#### Exercise objective
Among the lines of the data, copy those that hold "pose".

#### Dataset extract
========================================================================

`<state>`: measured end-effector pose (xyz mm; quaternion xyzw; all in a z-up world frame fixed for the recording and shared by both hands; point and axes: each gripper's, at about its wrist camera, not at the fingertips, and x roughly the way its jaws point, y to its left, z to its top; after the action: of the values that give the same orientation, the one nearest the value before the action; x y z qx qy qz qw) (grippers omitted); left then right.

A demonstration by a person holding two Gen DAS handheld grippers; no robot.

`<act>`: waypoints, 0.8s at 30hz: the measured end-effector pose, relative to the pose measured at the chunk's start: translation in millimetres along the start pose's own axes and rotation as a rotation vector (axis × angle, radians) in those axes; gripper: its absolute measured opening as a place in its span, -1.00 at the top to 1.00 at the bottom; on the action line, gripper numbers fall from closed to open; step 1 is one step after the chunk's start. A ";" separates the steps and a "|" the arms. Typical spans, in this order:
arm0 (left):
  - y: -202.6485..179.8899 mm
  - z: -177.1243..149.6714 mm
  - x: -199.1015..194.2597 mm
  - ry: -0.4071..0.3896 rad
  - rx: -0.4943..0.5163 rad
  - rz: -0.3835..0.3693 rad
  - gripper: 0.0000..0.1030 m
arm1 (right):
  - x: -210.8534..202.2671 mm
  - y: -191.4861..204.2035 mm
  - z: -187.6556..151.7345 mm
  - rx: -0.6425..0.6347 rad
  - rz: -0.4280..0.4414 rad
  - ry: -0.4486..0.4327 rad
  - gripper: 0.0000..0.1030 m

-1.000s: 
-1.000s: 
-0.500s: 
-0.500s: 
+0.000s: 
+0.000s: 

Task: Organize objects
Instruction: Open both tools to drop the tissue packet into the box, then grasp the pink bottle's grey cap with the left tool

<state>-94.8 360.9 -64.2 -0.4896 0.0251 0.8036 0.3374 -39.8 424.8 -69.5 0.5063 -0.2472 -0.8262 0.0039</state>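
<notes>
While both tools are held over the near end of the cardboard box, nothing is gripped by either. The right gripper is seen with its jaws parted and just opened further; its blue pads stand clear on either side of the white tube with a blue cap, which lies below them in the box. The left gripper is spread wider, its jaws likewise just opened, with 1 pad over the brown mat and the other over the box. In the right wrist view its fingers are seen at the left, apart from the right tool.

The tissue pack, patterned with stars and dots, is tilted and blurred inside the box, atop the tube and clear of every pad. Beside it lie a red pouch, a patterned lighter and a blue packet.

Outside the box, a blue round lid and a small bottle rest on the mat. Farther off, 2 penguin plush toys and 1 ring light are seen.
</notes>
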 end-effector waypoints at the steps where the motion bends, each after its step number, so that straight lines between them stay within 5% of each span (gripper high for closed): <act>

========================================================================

#### Solved problem
`<state>`: measured end-effector pose (xyz mm; quaternion xyzw; all in a z-up world frame fixed for the recording and shared by both hands; point and axes: each gripper's, at about its wrist camera, not at the fingertips, and x roughly the way its jaws point, y to its left, z to its top; after the action: of the values that give the same orientation, the one nearest the value before the action; x y z qx qy qz qw) (grippers omitted); left then right.
`<act>`: waypoints, 0.8s at 30hz: the measured end-effector pose, relative to the pose measured at the chunk's start: translation in millimetres along the start pose's own axes and rotation as a rotation vector (axis × angle, radians) in those axes; gripper: its absolute measured opening as a place in its span, -1.00 at the top to 1.00 at the bottom; on the action line, gripper numbers fall from closed to open; step 1 is one step after the chunk's start. A ";" separates the steps and a "|" the arms. Typical spans, in this order:

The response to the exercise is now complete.